**Task directions**
Exactly the lines from the opening of the data through the line containing "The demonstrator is" should be reproduced, please, with nothing added.

══ Records shown ══

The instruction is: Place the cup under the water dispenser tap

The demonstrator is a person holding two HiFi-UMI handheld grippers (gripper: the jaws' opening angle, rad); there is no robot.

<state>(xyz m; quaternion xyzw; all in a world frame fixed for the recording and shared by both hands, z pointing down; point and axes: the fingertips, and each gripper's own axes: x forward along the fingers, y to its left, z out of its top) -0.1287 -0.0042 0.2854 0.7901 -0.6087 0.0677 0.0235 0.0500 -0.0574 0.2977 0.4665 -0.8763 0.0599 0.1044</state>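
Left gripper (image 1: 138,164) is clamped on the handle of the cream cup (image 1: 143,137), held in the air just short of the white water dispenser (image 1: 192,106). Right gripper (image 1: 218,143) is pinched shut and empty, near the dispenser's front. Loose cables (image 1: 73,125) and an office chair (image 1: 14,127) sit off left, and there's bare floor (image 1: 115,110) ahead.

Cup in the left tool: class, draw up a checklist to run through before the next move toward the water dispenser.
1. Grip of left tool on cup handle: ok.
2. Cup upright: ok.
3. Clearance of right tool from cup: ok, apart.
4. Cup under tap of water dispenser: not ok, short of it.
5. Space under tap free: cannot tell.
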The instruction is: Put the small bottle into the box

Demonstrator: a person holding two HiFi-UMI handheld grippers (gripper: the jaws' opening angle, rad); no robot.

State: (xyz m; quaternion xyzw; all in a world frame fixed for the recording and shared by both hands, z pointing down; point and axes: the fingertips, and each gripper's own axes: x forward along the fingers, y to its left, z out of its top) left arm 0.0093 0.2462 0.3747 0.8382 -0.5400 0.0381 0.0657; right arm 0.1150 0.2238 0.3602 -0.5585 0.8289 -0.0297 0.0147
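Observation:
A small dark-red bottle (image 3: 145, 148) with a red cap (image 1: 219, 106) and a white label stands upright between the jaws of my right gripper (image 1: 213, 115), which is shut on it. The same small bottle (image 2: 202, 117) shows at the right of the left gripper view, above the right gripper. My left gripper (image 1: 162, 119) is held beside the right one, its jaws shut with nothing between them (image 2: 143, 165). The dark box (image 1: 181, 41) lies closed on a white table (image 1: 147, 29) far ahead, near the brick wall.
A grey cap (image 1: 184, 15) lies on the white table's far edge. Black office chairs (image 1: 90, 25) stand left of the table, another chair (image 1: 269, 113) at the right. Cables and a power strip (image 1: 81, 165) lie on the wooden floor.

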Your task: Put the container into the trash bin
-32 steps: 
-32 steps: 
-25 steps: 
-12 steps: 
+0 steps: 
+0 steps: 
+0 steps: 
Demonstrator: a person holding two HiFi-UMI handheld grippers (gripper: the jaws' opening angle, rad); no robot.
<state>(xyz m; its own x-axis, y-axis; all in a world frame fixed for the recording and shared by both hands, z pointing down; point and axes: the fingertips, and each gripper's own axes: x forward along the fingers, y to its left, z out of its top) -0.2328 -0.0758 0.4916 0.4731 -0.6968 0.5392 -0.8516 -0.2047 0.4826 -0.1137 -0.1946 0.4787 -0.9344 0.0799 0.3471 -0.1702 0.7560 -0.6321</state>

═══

**Task response**
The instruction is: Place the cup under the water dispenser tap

The demonstrator is a person holding two HiFi-UMI handheld grippers (gripper: the jaws' opening angle, rad); there is no robot.

The answer contains nothing further.